Je crois néanmoins qu'il est possible de modifier l'articulation juridique du dispositif. En effet, nous nous sommes principalement concentrés, jusqu'à présent, sur la responsabilité contractuelle, c'est-à-dire la relation entre l'agence et son client. Or il est délicat de trop s'immiscer dans les relations contractuelles, dès lors que deux parties contractent dans un cadre communautaire qui les autorise à choisir le droit sous lequel elles se placent.

Par conséquent, je vous propose de replacer la réflexion sur le terrain de la responsabilité délictuelle, afin de nous intéresser à la responsabilité des agences vis-à-vis de l'ensemble de la communauté financière. C'est le sens du I de mon amendement qui précise que les agences engagent leur responsabilité « délictuelle et quasi-délictuelle » à raison des fautes et manquements qu'elles commettent dans la mise en oeuvre du règlement européen sur les agences de notation.

Cette qualification n'est pas anodine. En effet, le droit communautaire (règlement dit « Rome II ») prévoit que, dans un contentieux relatif à la responsabilité délictuelle, la loi applicable est celle du lieu du dommage. Ainsi, un investisseur qui s'estime lésé en France pourra poursuivre une agence de notation selon les règles du droit français quel que soit le lieu de localisation de l'agence ou de ses équipes.

Dans un deuxième temps, je vous propose d'ajouter un alinéa qui interdit qu'un contrat de notation donne compétence à un juge situé hors de l'Union européenne pour examiner un différend portant sur la responsabilité de l'agence de notation. Cette possibilité est tout à fait conforme au droit communautaire. En revanche, un contrat pourra toujours prévoir la compétence d'un juge de l'Union européenne. Le mal sera alors limité puisque ce juge sera tenu par le critère de la loi applicable que j'évoquais à l'instant : un juge anglais doit appliquer la loi française si le dommage est subi en France.
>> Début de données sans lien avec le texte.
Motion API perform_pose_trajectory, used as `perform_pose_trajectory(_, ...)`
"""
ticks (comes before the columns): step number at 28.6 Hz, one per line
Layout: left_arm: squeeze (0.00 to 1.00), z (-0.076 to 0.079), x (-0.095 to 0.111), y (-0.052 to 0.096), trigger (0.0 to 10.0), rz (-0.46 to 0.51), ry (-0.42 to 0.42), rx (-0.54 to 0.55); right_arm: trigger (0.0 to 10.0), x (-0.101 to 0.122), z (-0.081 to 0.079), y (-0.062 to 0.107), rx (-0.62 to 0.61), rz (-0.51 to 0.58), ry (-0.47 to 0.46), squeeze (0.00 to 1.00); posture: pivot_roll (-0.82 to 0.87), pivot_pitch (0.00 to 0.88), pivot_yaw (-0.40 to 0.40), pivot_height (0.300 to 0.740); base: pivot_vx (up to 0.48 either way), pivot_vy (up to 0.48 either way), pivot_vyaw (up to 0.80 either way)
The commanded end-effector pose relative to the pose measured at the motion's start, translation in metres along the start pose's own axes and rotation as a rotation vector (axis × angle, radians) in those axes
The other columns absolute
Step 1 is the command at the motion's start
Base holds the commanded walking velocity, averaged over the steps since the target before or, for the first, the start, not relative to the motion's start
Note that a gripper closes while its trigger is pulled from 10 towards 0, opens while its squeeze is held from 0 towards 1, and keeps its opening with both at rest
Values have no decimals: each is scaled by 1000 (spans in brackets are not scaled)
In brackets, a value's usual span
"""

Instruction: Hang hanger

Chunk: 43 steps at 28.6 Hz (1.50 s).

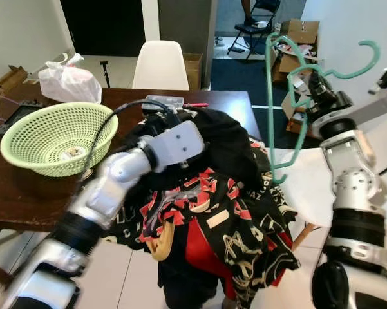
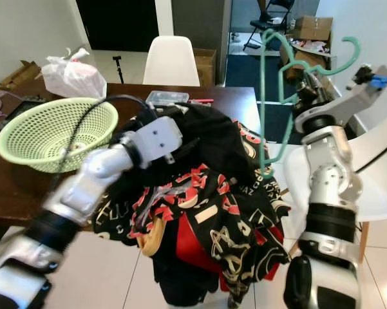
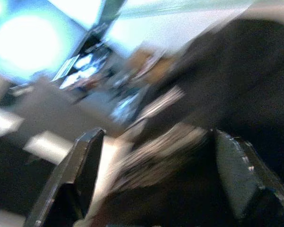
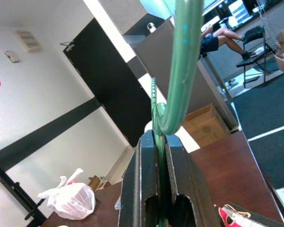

Enfin, dans un troisième temps, je vous propose de supprimer la référence à la loi de police. En effet, celle-ci ne peut être invoquée que pour défendre les intérêts supérieurs d'un Etat membre. Elle conduit de facto à faire une entorse aux principes du droit communautaire. Dès lors, la Cour de justice de l'Union européenne en fait une interprétation très stricte. Nous ne sommes pas certains que le raisonnement qui nous avait conduits à introduire cette référence serait entériné par la Cour de justice.

Avec cette nouvelle rédaction, nous garantissons une protection élevée aux émetteurs et aux investisseurs. Nous ne dissuadons pas les agences de s'intéresser au marché français. Enfin, notre solution apparaît beaucoup plus solide en termes de droit communautaire.